What I've Learned from Designing Books

September 3, 2012

CS Richardson is an author (and book designer) based in Toronto. His first novel, The End of the Alphabet, was an international bestseller, published...

| | Image from Slovakian artist Matej Kren's art installation, Scanner

This week's guest blogger is CS Richardson, author of the recently published The Emperor of Paris. 

I am a writer of novels: it is what I do.

What I don’t do is make much of a living at it. Thus, under society’s fussy rules concerning putting a roof over one’s head and food in the bellies of one’s children, I am bound to pursue gainful employment.

So I design books for other writers. It pays the mortgage and buys the groceries and has thankfully done so for thirty-odd years.

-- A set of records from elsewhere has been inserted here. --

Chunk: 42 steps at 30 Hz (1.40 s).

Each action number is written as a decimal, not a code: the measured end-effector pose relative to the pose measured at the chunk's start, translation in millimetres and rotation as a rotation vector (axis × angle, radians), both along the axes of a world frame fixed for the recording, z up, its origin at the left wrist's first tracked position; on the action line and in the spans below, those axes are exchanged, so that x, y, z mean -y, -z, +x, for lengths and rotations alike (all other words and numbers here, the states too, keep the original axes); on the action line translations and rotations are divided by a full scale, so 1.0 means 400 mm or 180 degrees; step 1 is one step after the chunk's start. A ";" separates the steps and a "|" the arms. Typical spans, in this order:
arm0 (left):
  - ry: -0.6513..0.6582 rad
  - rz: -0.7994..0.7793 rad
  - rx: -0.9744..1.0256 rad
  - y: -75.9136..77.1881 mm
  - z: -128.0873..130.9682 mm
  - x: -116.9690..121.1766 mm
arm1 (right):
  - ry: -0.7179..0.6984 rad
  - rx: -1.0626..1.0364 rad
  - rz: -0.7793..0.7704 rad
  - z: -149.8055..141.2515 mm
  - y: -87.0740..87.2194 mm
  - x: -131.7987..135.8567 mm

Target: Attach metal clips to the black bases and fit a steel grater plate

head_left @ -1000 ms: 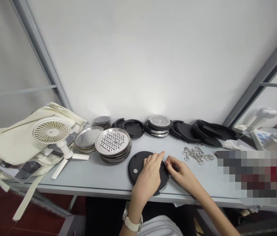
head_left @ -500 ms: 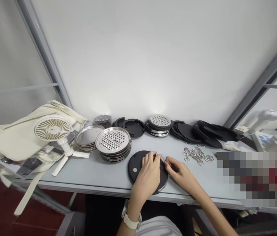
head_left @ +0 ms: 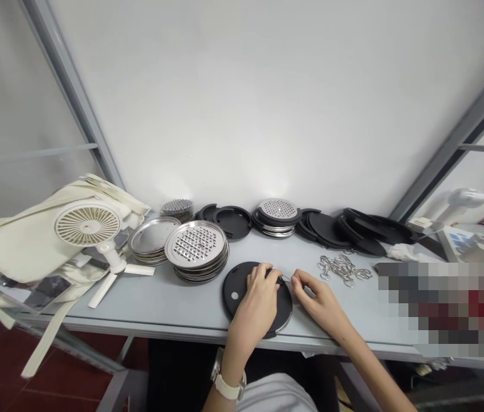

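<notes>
A black round disc (head_left: 236,284), with a pale dot on its face and a metal rim at its lower right, lies near the front edge of the table. Over it rests my left hand (head_left: 259,300), fingers curled and gripping near its upper right edge. My right hand (head_left: 314,293) is just right of the disc, with thumb and forefinger pinched on a thin metal wire or ring (head_left: 285,278) that reaches toward my left fingertips. How the wire meets the disc is hidden by my left hand.
Stacked metal grater plates (head_left: 196,246) and plain metal discs (head_left: 156,236) stand at the left, beside a white fan (head_left: 89,225). Black holders (head_left: 331,230) line the wall. A pile of metal rings (head_left: 342,269) lies right of my hands, near a blurred-out patch.
My right hand has drawn slightly away from the disc to the right, so more of the thin wire shows. My left hand stays on the disc.
</notes>
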<state>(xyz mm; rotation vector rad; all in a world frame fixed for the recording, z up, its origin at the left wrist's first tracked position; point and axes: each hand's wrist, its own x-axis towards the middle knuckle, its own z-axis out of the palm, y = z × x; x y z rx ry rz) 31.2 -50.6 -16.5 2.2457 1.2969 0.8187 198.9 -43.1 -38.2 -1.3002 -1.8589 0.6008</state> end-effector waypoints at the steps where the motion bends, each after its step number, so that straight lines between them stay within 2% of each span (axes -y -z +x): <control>1: -0.0012 0.0005 -0.0022 -0.002 0.000 0.001 | -0.0041 0.0008 -0.0026 0.000 0.001 0.000; 29: 0.0004 0.0082 -0.0130 -0.013 -0.002 0.003 | -0.0294 0.0017 -0.0266 -0.008 -0.001 0.002; 42: 0.0086 0.0127 0.0046 -0.005 0.000 -0.002 | -0.0318 0.0012 -0.0193 -0.007 0.001 0.005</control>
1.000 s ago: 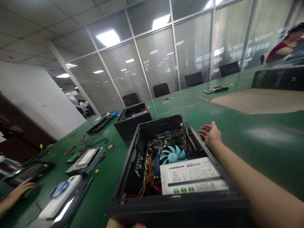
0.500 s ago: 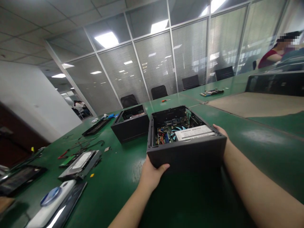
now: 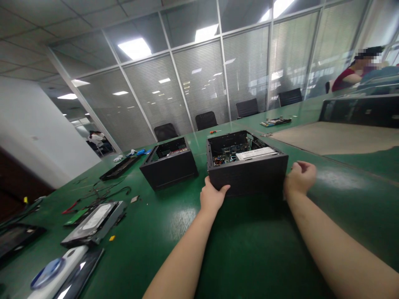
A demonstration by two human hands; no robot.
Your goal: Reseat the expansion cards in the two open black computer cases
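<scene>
Left hand (image 3: 213, 196) gripping corner of computer case (image 3: 249, 178); right hand (image 3: 301, 178) half-curling alongside, hold unclear. Case lying uncovered, power supply (image 3: 257, 153) sitting inside.

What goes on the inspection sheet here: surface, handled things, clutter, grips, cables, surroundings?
Surface: glossy green table.
Handled things: open-topped black computer case.
Clutter: second case, also open-topped, at left; hard drive; orange-handled screwdriver beyond the cases.
Left grip: on the black computer case's near left corner.
Right grip: fingers curled, beside its right side; contact unclear.
Cables: loose cables, red and black, behind the hard drive.
Surroundings: chairs, glass partition, seated person at right.
</scene>
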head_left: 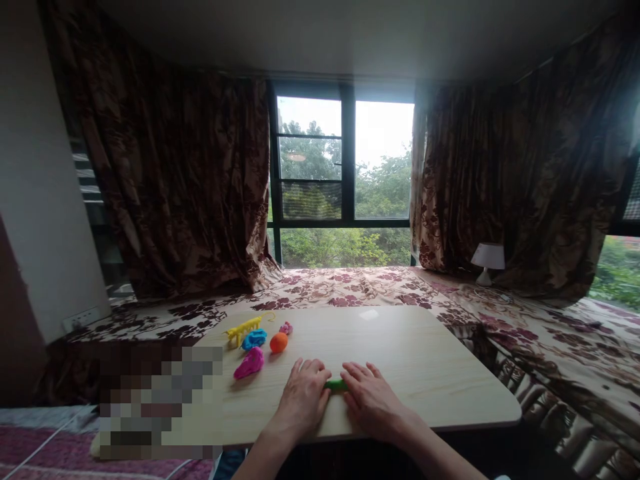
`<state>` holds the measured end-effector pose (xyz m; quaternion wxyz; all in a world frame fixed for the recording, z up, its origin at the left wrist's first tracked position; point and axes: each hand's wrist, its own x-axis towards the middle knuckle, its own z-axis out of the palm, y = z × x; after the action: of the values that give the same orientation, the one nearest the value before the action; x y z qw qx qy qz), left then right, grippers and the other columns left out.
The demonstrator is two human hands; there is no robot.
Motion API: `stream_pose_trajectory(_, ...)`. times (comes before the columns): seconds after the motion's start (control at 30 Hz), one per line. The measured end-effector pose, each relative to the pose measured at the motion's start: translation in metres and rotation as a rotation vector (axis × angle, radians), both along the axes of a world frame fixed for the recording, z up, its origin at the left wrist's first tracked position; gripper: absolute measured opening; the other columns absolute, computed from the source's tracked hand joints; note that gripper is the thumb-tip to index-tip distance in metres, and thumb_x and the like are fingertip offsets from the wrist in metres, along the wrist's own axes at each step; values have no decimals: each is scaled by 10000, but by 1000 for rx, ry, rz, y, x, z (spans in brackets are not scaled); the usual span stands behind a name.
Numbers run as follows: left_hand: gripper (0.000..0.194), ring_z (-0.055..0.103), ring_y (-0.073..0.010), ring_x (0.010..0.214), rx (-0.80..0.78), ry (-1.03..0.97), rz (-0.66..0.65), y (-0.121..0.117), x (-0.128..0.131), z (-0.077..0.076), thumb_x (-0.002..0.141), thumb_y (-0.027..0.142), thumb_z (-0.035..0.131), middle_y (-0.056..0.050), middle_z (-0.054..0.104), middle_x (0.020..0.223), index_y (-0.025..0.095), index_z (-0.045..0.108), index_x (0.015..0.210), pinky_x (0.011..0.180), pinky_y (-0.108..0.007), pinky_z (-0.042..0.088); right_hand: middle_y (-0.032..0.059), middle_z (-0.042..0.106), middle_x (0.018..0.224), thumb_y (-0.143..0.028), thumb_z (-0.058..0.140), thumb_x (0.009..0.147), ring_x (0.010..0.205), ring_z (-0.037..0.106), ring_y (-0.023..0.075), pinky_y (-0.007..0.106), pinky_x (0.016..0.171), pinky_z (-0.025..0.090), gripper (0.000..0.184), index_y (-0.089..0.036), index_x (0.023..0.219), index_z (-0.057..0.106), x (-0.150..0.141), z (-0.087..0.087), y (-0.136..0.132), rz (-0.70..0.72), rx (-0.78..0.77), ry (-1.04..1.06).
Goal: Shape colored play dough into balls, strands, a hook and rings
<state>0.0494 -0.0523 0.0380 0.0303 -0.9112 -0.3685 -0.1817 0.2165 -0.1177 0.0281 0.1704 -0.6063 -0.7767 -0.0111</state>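
Note:
A green roll of modelling clay (pixel 336 386) lies on the pale wooden table, its middle showing between my two hands and its ends hidden beneath them. My left hand (pixel 306 393) rests flat over the left end, fingers stretched forward. Over the right end lies my right hand (pixel 369 393), palm down with its fingers extended. To the left of my hands sit an orange clay ball (pixel 279 343), a magenta clay lump (pixel 249 363) and a blue clay lump (pixel 255 340). Behind these are a yellow toy-like figure (pixel 243 331) and a small pink lump (pixel 286 327).
The table (pixel 440 373) has rounded corners and stands against a window seat with a floral cover (pixel 350 287). A small white lamp (pixel 489 257) stands at the right. Patterned curtains (pixel 200 180) flank the window. A blurred patch covers the table's left end.

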Motion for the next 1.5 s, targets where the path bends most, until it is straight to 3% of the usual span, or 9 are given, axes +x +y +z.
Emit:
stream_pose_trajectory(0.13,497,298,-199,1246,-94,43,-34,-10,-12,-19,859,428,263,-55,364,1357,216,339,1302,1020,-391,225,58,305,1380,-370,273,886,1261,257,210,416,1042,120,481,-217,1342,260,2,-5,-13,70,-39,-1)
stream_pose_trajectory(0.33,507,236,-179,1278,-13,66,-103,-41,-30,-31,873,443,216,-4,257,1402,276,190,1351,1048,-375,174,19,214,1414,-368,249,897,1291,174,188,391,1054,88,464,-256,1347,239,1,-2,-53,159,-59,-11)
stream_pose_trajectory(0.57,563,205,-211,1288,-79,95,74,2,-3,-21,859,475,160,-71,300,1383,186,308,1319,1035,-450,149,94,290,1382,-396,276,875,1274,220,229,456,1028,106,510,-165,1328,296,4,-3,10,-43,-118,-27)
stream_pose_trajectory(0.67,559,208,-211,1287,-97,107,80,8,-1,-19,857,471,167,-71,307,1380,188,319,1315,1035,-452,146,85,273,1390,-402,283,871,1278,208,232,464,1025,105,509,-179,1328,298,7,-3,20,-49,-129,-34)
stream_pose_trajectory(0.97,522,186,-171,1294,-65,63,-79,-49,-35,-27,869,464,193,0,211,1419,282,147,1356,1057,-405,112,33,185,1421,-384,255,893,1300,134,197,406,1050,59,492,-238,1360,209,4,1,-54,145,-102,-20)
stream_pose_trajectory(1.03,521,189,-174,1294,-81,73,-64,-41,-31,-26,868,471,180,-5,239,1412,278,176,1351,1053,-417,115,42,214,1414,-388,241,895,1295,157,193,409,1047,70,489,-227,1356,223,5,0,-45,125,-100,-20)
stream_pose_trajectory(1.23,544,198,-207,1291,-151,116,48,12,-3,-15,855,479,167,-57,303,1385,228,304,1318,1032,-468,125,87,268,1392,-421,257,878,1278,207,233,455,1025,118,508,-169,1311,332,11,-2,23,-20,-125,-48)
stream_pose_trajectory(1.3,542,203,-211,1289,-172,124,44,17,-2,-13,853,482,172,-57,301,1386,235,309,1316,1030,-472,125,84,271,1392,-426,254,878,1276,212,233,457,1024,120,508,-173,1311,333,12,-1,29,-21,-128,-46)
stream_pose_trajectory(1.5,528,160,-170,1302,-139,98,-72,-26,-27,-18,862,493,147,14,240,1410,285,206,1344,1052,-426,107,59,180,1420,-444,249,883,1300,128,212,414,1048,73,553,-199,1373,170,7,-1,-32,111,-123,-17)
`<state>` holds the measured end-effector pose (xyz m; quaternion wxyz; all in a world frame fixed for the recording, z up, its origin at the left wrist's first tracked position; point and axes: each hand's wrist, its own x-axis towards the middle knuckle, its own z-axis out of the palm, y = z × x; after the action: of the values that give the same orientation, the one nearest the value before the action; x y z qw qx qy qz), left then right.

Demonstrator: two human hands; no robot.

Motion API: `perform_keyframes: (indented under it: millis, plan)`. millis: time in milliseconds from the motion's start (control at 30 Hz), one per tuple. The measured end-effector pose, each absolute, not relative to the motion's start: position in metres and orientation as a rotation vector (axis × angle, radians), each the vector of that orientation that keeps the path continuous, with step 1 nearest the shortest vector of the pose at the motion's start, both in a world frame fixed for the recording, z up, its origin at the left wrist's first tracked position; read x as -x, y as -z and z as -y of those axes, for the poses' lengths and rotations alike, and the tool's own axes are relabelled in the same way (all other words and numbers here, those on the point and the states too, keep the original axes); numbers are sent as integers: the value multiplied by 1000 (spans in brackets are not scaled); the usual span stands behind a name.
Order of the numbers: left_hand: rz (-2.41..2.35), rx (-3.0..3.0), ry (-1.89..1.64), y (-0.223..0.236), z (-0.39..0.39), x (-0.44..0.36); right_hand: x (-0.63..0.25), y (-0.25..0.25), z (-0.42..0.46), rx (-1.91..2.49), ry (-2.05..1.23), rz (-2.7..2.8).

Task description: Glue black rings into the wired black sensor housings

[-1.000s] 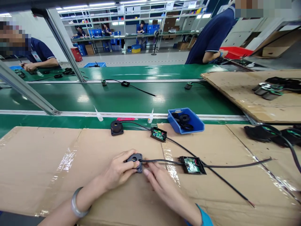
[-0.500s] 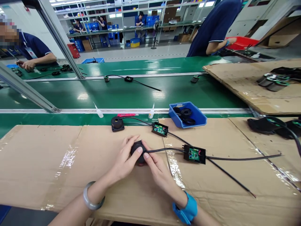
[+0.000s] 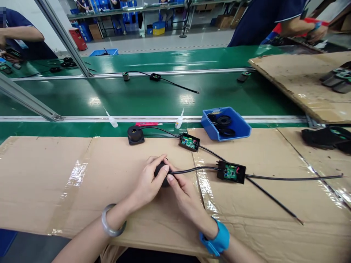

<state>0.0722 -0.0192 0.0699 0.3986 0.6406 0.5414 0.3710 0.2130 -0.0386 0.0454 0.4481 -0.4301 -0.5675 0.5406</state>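
Observation:
Between my hands sits a round black housing (image 3: 161,171), partly hidden by my fingers. My left hand (image 3: 149,177) is wrapped round its left side, the thumb lying across its top. On its right side my right hand (image 3: 182,190) grips it, thumb close to where the black cable (image 3: 196,168) comes out. That cable runs right to an open black case (image 3: 231,172) with a green circuit board, and another cable leads on from it. Farther back, a similar black housing (image 3: 135,135) stands on the cardboard, wired to a second open case (image 3: 189,141).
A blue bin (image 3: 226,126) holds black rings. Two white dropper bottles (image 3: 179,120) and a pink cutter (image 3: 148,124) lie along the green strip. Beyond the metal rail, a wired part (image 3: 155,77) rests on the green belt. Two co-workers stand across the belt.
My right hand has come up from beside the cable to grip the housing along with my left. The housing was raised and tilted from its flat position, and the wired case shifted slightly.

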Motion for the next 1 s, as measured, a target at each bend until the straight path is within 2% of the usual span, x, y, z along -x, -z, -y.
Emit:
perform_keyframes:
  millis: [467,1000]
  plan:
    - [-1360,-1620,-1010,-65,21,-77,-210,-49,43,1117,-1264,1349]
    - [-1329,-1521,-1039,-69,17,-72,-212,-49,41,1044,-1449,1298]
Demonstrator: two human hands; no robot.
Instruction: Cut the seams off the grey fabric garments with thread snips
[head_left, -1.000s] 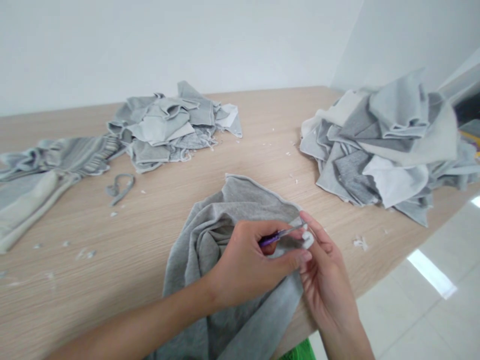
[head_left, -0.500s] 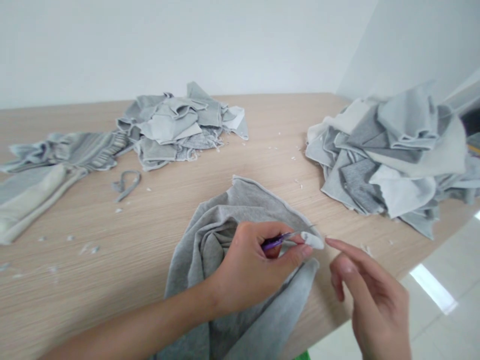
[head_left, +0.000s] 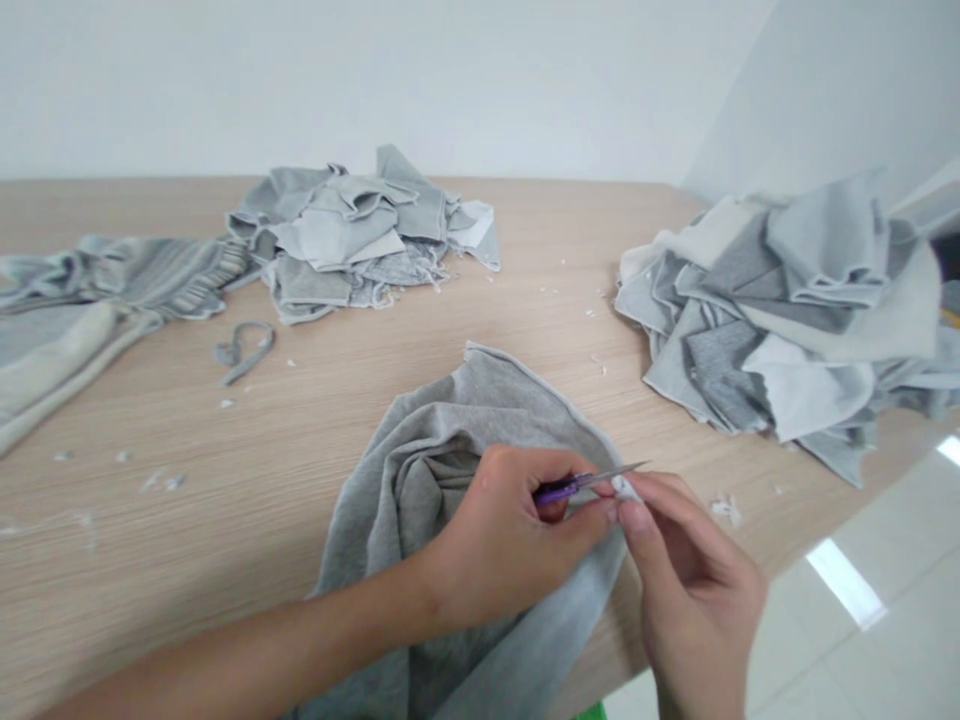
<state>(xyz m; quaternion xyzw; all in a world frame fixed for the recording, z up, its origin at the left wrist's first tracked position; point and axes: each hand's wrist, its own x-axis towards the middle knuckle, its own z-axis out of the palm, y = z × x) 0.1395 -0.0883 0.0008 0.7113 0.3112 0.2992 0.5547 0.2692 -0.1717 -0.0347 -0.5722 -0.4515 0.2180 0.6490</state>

Best guess: I’ve designed 1,500 books (and counting). Novels, novellas, and three-volume epics. Short stories, linked stories, snap fiction. Children’s books, self-help manuals, investment guides, ten-ways-to-lose-ten-pounds miracle diets, door-stop art books, slim poetry collections, celebrity tell-alls, political manifestos, cooking, gardening, new age, old history, religion, life, death. I’ve designed books about design. And through the accumulated legacy of all that paper, all that writing, all those authors, here’s what I’ve learned:

A cover designer is not a book designer. A cover designer creates small posters (swanky though they may be) that are held up by the books they are wrapped around. A book designer designs the thing entire, covers and interiors. A book designer worries as much about the paper stock and the bindery as they do about the use of sans serif. A really good designer can typeset the book. A gifted designer knows the historical origins of drop caps and as much about punctuation as the copy editor.

Speaking of which: en dashes (with spaces fore-and-aft) are marks of the devil. And to Messers Strunk & White: Style. Manuals. Are. Tyranny. Full. Stop.

The ugliest books in the world are self-published. Thankfully, like the quality of self-published writing, this is changing. The second ugliest are e-books. Which are not books at all, as far as I’m concerned. Attractive swipe-and-pinch word documents perhaps, admittedly convenient (like drive-thru’s and microwave popcorn) but woefully hideous books.

If a reader spends more time complaining about the size of the type on the page than they do reading the words themselves, then design has failed that reader. If the first thing a reviewer says about a novel is that it is “handsome,” the author is then within their rights to shoot the designer.

The writer writes, the editor edits, the sales rep pitches, the publisher publishes, the bookseller sells. But everyone thinks they can design. Which begets Design Law #1: the more people involved in the look of a book, the uglier it becomes.

When it comes to books, form follows function. To whit: if the function is provide an easily-read and engrossing novel that spans a thousand years of history and takes a million words to do so, than the form that novel takes must be large enough, with the clearest type possible, to handle the task. (Which returns us momentarily to e-books, where form—everything from a phone to the ironically named electronic “reader”—drives function. As though Miss Daisy, blissfully unaware of what a car should do, has suddenly jumped in the front seat and hit the gas.)

There is a theory in publishing that states one must be able to read a book cover from forty feet away. The trouble is there isn’t a bookshop in the world that has forty feet of sweeping vista where one can stand back and give it a try.

Black is no more a depressing colour for a book cover than white is cheery and uplifting. Audrey Hepburn wore black and she looked fantastic. Pink is no more for girls than blue is for boys. And yes, green covers can sell as well as any other shade in the spectrum.

An editor once told me he didn’t want the murder mystery he was publishing to have a “gruesome” cover. This despite the fact that the novel’s protagonist dispatched her victims by disembowelment then fried up the entrails with bacon and capers and fed the lot to her yappy dog. Because a book is “emotional” does not mean it should look like a sympathy card from your grandmother. So, if the book concerns a circus of dancing fish and a one-eyed midget ringmaster, one needn’t put mambo-mad mahi-mahi and a diminutive cyclops on the cover. Put another way: if a cover is obvious and redundant and banal and clichéd (pink v. blue?) and treats the reader like a moron, the reader will probably do something moronic. Like not buy the book.

Publishers will spend days, weeks, months fretting over a cover design. The average browser in a bookshop will spend less than a second contemplating same. Half of them will hate it. The other half are probably in the wrong section of the shop to begin with.

At the end of the day, it is the writer’s book. Designers should remember this, stop getting in the way, and serve the work.

I do not design my novels (though I like to think I know how). With rare exception, I think a writer who designs their own work should be worrying about more important things. Like writing it.

And the cover of my latest novel? Green.

CS Richardson is an author (and book designer) based in Toronto. His first novel, The End of the Alphabet, was an international bestseller, published in fourteen countries and ten languages, and won the Commonwealth Writers Prize for Best First Book (Canada and the Caribbean). He second novel, The Emperor of Paris, has just been released by Doubleday Canada.